In an age of global warming, this low-tech device may be poised to stage a modest comeback.
On the first warm Saturday in April, our neighborhood hums with springtime activity.
Flowering trees are bursting into glorious pink bloom as families push strollers and walk dogs. One man rakes while his wife plants pansies around a lamppost. And at the end of the street, a woman hangs shirts and blouses on a backyard clothesline. Could there be a surer sign of good weather than that?
Hers is one of the last clotheslines in the neighborhood, a quaint reminder of an era before dryers reigned supreme. But now the low-tech clothesline may be poised to stage a modest comeback. In an age of global warming, lists of energy-saving tips routinely include suggestions such as "Hang clothes outdoors to dry when possible."
It's good advice, of course. A dryer is typically the second biggest electricity-using appliance after the refrigerator, according to the website laundrylist.org. It costs about $85 a year to operate. Multiply that by the nation's 88 million dryers, and the energy costs spiral.

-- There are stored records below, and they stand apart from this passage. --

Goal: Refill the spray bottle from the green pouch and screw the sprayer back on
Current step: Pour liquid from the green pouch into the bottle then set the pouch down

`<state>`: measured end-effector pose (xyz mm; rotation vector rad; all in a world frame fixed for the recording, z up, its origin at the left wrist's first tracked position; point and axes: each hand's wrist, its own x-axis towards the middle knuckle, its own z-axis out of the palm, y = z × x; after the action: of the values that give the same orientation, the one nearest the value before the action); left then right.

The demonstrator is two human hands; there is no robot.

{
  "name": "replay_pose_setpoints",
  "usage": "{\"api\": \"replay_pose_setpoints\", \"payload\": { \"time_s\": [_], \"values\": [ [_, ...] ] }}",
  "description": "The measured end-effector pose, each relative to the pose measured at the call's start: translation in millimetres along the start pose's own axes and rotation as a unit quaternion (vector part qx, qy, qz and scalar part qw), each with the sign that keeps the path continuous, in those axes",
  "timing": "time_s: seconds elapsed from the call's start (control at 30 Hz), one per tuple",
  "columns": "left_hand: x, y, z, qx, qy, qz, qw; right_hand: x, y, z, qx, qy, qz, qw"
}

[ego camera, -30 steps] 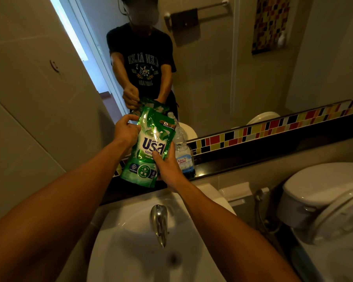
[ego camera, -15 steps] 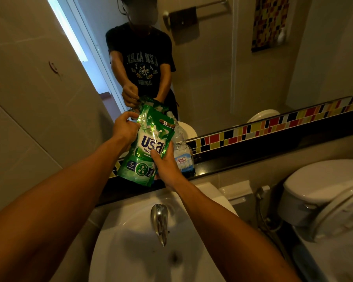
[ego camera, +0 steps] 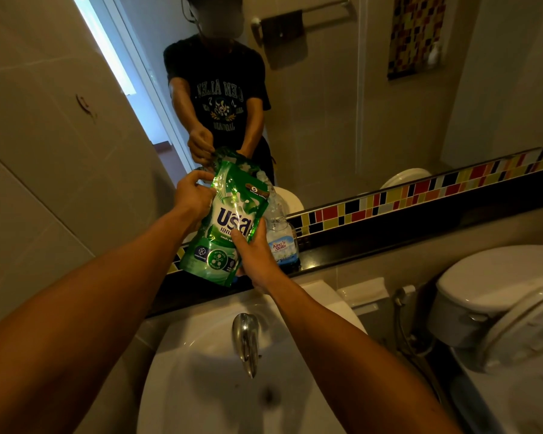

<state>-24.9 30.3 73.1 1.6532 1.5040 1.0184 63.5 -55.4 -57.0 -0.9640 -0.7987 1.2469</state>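
I hold the green pouch point(ego camera: 225, 227) upright over the black ledge point(ego camera: 358, 249) behind the sink. My left hand point(ego camera: 192, 195) grips its upper left edge near the top corner. My right hand point(ego camera: 254, 255) clasps its lower right side from the front. Just behind and to the right of the pouch stands a clear plastic bottle point(ego camera: 281, 236) with a blue-and-white label, resting on the ledge; its top is partly hidden by the pouch. No sprayer head shows.
A white sink point(ego camera: 201, 386) with a chrome tap point(ego camera: 246, 343) lies below my arms. A toilet point(ego camera: 499, 296) and a hose sit to the right. The mirror point(ego camera: 342, 104) above the ledge reflects me; a tiled wall closes the left.
The pouch and both hands stay almost in place; my left fingers have shifted slightly along the pouch's top edge.
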Motion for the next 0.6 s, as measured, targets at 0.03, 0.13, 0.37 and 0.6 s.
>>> {"api": "replay_pose_setpoints", "payload": {
  "time_s": [0.03,0.13,0.37,0.6],
  "values": [
    [-0.2,0.7,-0.2,0.001,0.0,-0.001,1.0,0.4,0.3,0.3,0.002,0.001,-0.001,1.0],
    [-0.1,3.1,-0.9,0.004,0.002,-0.003,1.0,1.3,-0.1,2.0,0.007,0.001,-0.005,1.0],
    [-1.8,9.1,-2.9,0.007,0.0,0.0,1.0,0.9,-2.0,4.8,0.008,0.004,0.002,1.0],
    [-3.1,10.8,-3.4,0.006,0.003,0.0,1.0,0.7,-3.1,6.4,0.014,0.005,-0.001,1.0]
  ]
}}
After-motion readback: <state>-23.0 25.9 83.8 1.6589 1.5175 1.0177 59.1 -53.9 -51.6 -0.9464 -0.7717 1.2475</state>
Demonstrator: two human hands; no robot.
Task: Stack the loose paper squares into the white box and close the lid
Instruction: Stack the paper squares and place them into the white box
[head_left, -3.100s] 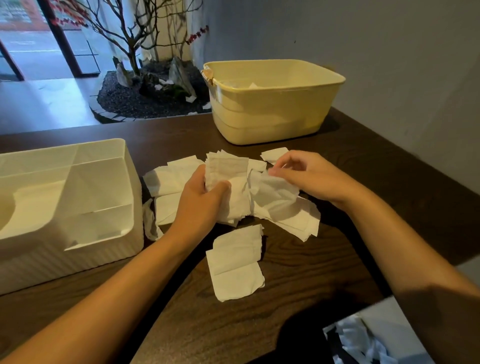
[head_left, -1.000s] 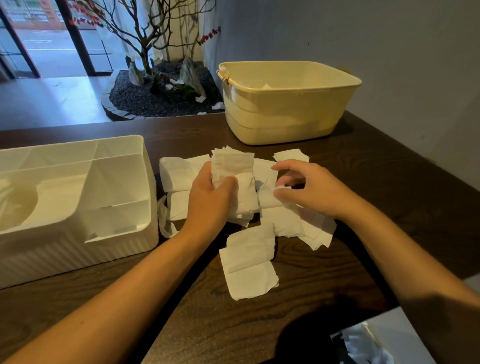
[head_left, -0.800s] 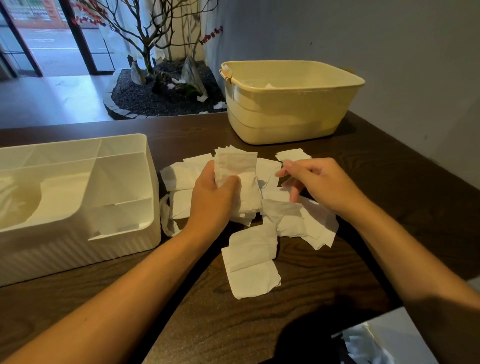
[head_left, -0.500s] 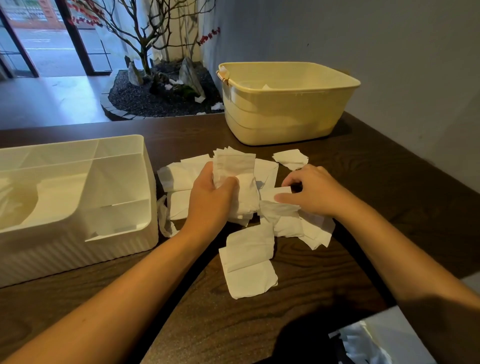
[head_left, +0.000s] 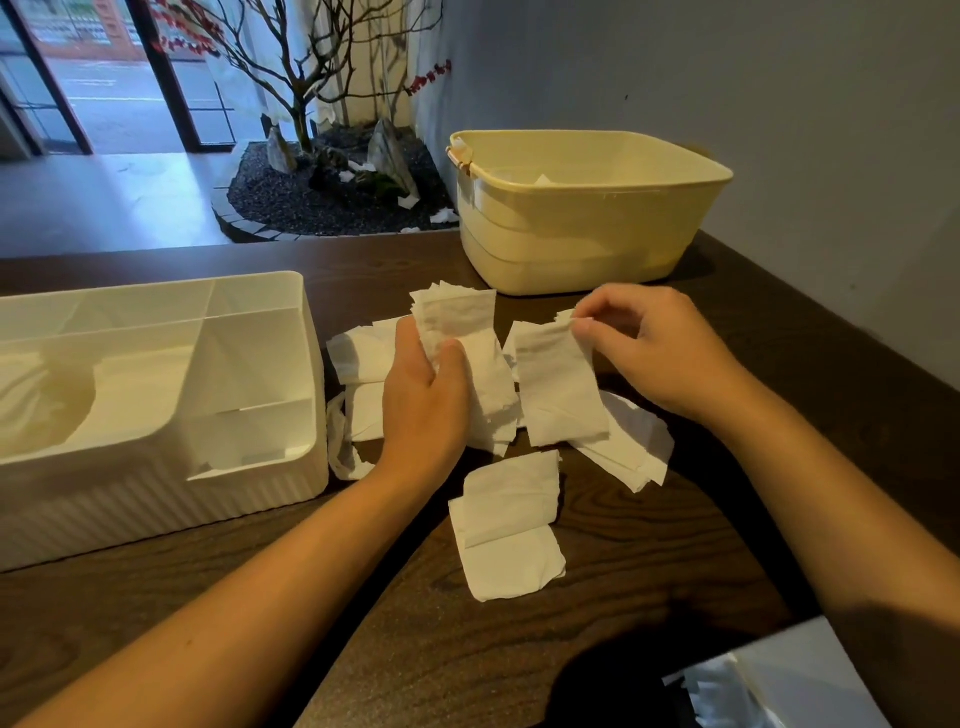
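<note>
the left hand (head_left: 423, 395) clenches a gathered stack of paper squares (head_left: 462, 332), held upright above the counter (head_left: 649, 571) so its face is free to take another sheet. the right hand (head_left: 654, 353) pinches a single square (head_left: 558, 384) by its top edge between thumb and fingertips; it hangs just beside the stack, apart from it, probably so it can be laid flat onto the bundle without creasing.

more loose squares (head_left: 631, 441) lie scattered under and around both hands, and two overlapping ones (head_left: 506, 525) sit nearer the person. so the gathering looks well short of done.

the white box (head_left: 156, 467) stands to the left, near the pile but not touching the hands. it is open on top, its inner compartments showing something pale inside. no lid can be told apart in this view.

a yellow tub (head_left: 587, 218) sits behind the papers against the wall, well clear of the route to the box. a crumpled strip (head_left: 340, 441) lies right by the box's near corner and may get dragged along when the stack is carried over.
</note>
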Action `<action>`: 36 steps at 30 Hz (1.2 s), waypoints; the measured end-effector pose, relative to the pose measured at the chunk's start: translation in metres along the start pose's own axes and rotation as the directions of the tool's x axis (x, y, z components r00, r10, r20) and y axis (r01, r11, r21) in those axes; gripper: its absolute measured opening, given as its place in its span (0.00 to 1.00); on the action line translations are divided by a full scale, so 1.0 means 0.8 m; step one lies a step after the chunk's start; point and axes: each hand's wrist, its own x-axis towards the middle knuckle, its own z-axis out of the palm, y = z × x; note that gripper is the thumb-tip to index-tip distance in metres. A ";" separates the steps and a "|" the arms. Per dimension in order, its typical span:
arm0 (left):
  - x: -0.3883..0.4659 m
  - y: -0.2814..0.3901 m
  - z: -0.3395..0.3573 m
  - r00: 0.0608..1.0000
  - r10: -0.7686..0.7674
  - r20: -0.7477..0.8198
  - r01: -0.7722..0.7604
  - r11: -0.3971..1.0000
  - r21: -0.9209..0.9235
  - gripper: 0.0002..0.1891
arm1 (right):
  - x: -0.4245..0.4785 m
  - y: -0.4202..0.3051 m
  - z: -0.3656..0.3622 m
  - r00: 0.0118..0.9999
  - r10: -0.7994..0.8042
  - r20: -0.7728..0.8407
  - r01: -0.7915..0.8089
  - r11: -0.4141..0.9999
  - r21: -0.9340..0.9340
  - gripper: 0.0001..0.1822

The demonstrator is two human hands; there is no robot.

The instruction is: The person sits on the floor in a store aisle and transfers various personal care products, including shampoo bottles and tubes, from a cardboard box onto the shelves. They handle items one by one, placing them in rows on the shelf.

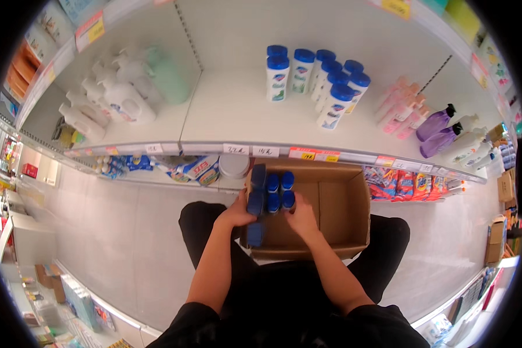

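A cardboard box lies open between my knees, below the shelf front. Several blue-capped bottles stand upright in its left part, beside a row of larger dark-blue items. My left hand grips one of these dark items at the box's left side, its fingers partly hidden. My right hand reaches inside, thumb and fingers around the nearest right blue-capped bottle. Above, several white bottles with blue caps stand in loose rows on the white shelf.
White pump bottles and a green container stand left on the shelf; pink and purple bottles stand right. The shelf's front edge, with price tags, overhangs the box. Red detergent bags lie below at right.
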 end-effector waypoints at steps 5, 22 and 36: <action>-0.005 0.011 -0.006 0.999 -0.032 0.004 0.032 0.999 0.007 0.59 | -0.013 -0.003 -0.013 0.965 0.207 0.162 -0.176 0.966 -0.190 0.32; -0.009 0.016 -0.007 0.998 -0.037 0.048 0.039 0.998 -0.048 0.61 | 0.062 -0.054 -0.158 0.845 -0.185 -0.502 0.171 0.983 -0.074 0.20; 0.008 -0.018 0.004 1.000 0.006 0.018 -0.005 0.998 -0.070 0.64 | 0.153 -0.148 -0.225 0.717 -0.513 -0.471 0.425 0.858 -0.288 0.27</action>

The dryer, with its round-the-clock availability and shiny push-button convenience, has also created energy-wasting habits. As one mother says, "I've noticed the big conversation about energy-saving appliances. Where is the conversation about the habits of the people who use these appliances? Many of my friends who have teenagers say that their children wear an outfit only once before they put it into the laundry hamper. One of my friends only uses her bath towel once."
That kind of wastefulness is on the minds of hotel executives, too. More and more hotels are placing small cards in the bathroom, spelling out how many gallons of water and how much soap they use each month. They encourage guests to consider forgoing a daily change of towels and sheets.
Little by little, such moves can create a new awareness of how modern laundry equipment, with its spin cycles and extra rinses, feeds our energy wastefulness.